◆ The task
Restate word for word the entries below, starting with the line with "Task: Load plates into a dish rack" and continuing through the line with "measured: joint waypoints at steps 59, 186". Include both of those lines and no others.

(Items from a data source)
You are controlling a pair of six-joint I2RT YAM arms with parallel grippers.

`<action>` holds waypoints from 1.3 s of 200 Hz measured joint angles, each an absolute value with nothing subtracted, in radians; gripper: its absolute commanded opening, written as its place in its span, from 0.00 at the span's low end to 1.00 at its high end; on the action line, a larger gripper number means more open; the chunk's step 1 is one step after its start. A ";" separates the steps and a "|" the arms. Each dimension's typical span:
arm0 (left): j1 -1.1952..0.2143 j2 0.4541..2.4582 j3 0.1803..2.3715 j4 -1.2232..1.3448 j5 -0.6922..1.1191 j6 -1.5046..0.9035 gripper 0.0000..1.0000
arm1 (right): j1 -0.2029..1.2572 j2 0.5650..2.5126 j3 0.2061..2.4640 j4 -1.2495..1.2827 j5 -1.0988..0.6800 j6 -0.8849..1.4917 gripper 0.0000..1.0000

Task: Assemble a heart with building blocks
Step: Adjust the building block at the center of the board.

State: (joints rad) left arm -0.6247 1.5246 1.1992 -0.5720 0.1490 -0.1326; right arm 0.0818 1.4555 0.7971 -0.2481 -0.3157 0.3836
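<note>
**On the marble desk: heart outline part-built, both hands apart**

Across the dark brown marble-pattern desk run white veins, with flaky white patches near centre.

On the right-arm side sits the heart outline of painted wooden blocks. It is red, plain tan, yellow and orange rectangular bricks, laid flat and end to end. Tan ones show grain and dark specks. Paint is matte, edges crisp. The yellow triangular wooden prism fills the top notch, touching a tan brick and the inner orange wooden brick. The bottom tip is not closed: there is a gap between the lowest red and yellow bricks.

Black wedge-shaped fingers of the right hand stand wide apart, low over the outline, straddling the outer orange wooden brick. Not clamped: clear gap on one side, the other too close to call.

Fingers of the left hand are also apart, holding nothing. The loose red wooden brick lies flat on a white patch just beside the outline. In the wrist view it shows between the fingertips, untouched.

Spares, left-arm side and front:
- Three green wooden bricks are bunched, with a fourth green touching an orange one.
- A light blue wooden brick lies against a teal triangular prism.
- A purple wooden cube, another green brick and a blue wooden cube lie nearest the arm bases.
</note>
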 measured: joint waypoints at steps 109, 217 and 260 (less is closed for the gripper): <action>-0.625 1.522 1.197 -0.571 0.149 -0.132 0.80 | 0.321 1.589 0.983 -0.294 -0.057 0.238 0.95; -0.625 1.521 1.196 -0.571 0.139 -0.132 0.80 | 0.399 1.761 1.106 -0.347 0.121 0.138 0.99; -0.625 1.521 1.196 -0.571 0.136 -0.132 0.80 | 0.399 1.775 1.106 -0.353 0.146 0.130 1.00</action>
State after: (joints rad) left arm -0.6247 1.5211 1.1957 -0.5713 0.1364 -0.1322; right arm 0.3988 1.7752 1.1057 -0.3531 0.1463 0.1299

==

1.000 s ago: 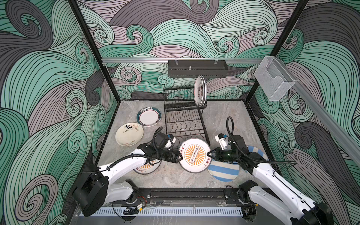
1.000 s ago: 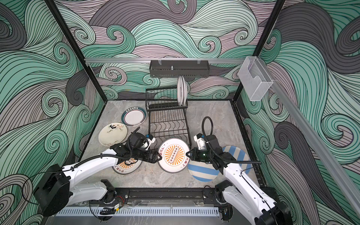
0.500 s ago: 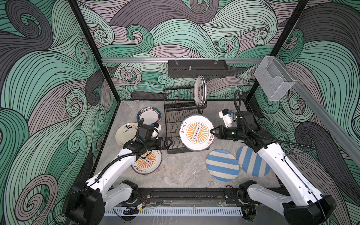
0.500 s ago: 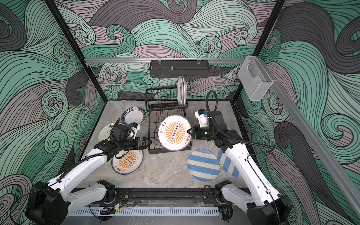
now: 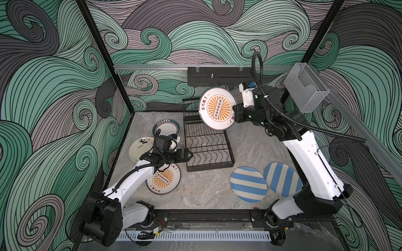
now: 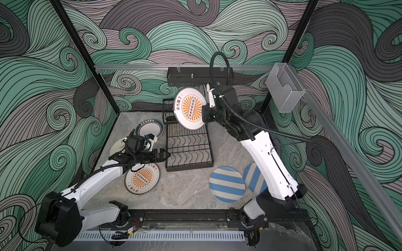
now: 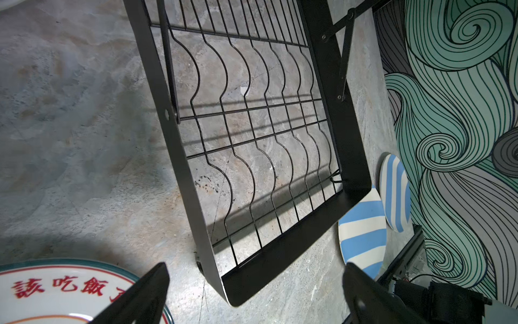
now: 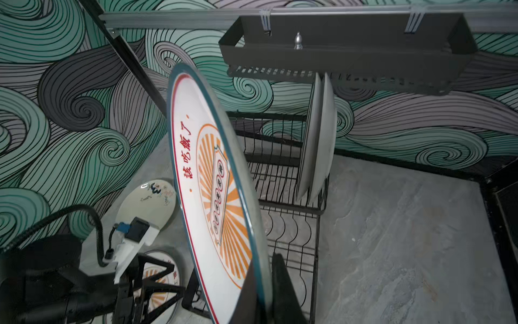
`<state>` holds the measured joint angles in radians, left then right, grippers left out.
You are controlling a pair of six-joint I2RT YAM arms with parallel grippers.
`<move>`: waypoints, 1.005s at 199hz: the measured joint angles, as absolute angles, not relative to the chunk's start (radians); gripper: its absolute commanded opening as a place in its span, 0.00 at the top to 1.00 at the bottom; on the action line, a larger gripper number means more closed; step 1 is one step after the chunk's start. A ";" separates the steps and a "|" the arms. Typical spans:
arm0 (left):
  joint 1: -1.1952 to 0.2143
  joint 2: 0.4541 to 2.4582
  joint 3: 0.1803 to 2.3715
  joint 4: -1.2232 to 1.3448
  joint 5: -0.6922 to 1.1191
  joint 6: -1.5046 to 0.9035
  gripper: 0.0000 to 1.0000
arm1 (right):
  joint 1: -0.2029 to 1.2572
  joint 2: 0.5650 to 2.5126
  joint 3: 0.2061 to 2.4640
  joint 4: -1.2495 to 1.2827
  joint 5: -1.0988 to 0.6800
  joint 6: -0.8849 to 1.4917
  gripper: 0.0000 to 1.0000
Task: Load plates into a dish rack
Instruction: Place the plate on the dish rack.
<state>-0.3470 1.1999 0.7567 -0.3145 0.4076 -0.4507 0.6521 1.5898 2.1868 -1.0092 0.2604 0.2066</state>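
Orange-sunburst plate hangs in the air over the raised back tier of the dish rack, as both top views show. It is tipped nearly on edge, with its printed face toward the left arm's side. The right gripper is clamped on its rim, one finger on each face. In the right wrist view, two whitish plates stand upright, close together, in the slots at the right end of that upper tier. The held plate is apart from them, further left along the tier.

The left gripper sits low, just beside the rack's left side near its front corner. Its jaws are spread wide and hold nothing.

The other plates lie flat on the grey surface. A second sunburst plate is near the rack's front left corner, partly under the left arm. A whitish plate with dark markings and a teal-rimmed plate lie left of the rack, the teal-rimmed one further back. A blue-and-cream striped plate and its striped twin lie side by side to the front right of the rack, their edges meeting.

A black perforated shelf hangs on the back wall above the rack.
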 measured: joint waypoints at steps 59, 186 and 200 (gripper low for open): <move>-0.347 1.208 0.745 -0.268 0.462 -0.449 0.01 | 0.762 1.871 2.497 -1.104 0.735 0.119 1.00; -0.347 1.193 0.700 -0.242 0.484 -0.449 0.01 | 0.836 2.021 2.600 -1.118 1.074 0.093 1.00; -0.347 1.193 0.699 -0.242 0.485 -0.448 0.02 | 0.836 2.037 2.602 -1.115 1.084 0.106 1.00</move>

◆ Task answer
Task: Load plates into a dish rack
Instruction: Place the plate on the dish rack.
<state>-0.3470 1.1999 0.7567 -0.3145 0.4076 -0.4507 0.6521 1.5898 2.1868 -1.0092 0.2604 0.2066</state>
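Orange-sunburst plate hangs in the air over the raised back tier of the dish rack, as both top views show. It is tipped nearly on edge, with its printed face toward the left arm's side. The right gripper is clamped on its rim, one finger on each face. In the right wrist view, two whitish plates stand upright, close together, in the slots at the right end of that upper tier. The held plate is apart from them, further left along the tier.

The left gripper sits low, just beside the rack's left side near its front corner. Its jaws are spread wide and hold nothing.

The other plates lie flat on the grey surface. A second sunburst plate is near the rack's front left corner, partly under the left arm. A whitish plate with dark markings and a teal-rimmed plate lie left of the rack, the teal-rimmed one further back. A blue-and-cream striped plate and its striped twin lie side by side to the front right of the rack, their edges meeting.

A black perforated shelf hangs on the back wall above the rack.
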 measured: joint waypoints at steps 59, 186 and 200 (gripper low for open): <move>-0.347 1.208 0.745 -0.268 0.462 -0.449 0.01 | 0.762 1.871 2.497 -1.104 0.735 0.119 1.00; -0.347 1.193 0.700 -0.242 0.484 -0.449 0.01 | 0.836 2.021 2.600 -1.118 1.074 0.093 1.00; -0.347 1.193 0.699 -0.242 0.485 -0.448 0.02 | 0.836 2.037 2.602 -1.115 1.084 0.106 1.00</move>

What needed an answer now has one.